Got one question from book, i try to do but my answer is wrong...
Differentiate the function with respect to A.
In(cosecA + cotA)
After differentiate cosecA+cotA i stuck.
Answer: -cosecA
First of all, it's $\displaystyle \ln(\csc{A} + \cot{A})$, which stands for Natural Logarithm. Write the inverse trig functions in terms of what you already know...
So $\displaystyle y = \ln(\frac{1}{\sin{A}} + \frac{\cos{A}}{\sin{A}}) = \ln(\frac{1 + \cos{A}}{\sin{A}})$.
You have a composition of functions, so you need to use the chain rule.
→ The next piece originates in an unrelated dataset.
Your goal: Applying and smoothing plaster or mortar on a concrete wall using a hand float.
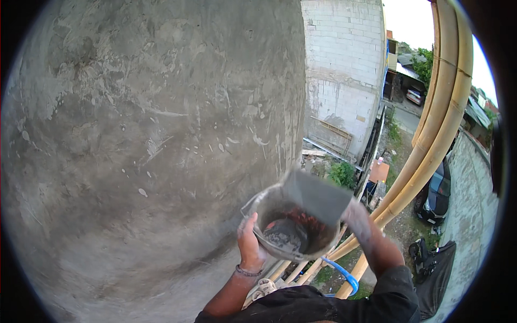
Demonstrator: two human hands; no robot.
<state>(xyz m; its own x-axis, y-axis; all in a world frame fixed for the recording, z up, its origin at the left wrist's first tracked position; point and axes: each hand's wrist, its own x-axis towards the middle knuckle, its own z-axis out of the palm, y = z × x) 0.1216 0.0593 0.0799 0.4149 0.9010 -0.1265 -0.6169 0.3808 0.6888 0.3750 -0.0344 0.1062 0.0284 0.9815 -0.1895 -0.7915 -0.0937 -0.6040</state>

Let $\displaystyle u = \frac{1 + \cos{A}}{\sin{A}}$, so $\displaystyle y = \ln{u}$.
Can you go from there?
Note, to find $\displaystyle \frac{du}{dx}$ you'll have to use the Quotient rule.
I transform the cosec-function and the cot-function into:
$\displaystyle cosec(A)=\dfrac1{\sin(A)}$ and $\displaystyle \cot(A)=\dfrac1{\tan(A)}$ Then your term becomes:
$\displaystyle f(A) = \ln\left(\dfrac1{\sin(A)} + \dfrac1{\tan(A)}\right)$ Use chain rule to differentiate:
$\displaystyle f'(A) = \dfrac1{\dfrac1{\sin(A)} + \dfrac1{\tan(A)}} \cdot \left(-\dfrac1{\sin^2(A)} \cdot \cos(A) - \dfrac1{\sin^2(A)}\right)$
$\displaystyle f'(A)=\dfrac{\sin(A) \cdot \tan(A)}{\sin(A) + \tan(A)} \cdot \dfrac{-(\cos(A)+1)}{\sin^2(A)}$ ........ Transform $\displaystyle \tan(A)=\dfrac{\sin(A)}{\cos(A)}$ which will yield:
$\displaystyle f'(A)=\dfrac{\sin^2(A)}{\cos(A) \cdot \left(\sin(A)+\dfrac{\sin(A)}{\cos(A)}\right)} \cdot \dfrac{-(\cos(A)+1)}{\sin^2(A)}$ ...... Expand the bracket and cancel out $\displaystyle \sin^2(A)$
$\displaystyle f'(A)=\dfrac1{\sin(A) \cdot \cos(A) + \sin(A)} \cdot \dfrac{-(\cos(A)+1)}{1}$
$\displaystyle f'(A)=\dfrac1{\sin(A) \cdot (\cos(A) + 1)} \cdot \dfrac{-(\cos(A)+1)}{1}= -\dfrac1{\sin(A)} = - cosec(A)$
Heavy weather, earboth .....
Continuing on from Life might be easier going one step further:
$\displaystyle \frac{dy}{dA} = \frac{-\sin A}{1 + \cos A} - \frac{\cos A}{\sin A} = \frac{-\sin^2 A - \cos A - \cos^2 A}{\sin A (1 + \cos A)}$ $\displaystyle = \frac{-1 - \cos A}{\sin A (1 + \cos A)} = \frac{-1}{\sin A} = - \text{cosec} A$.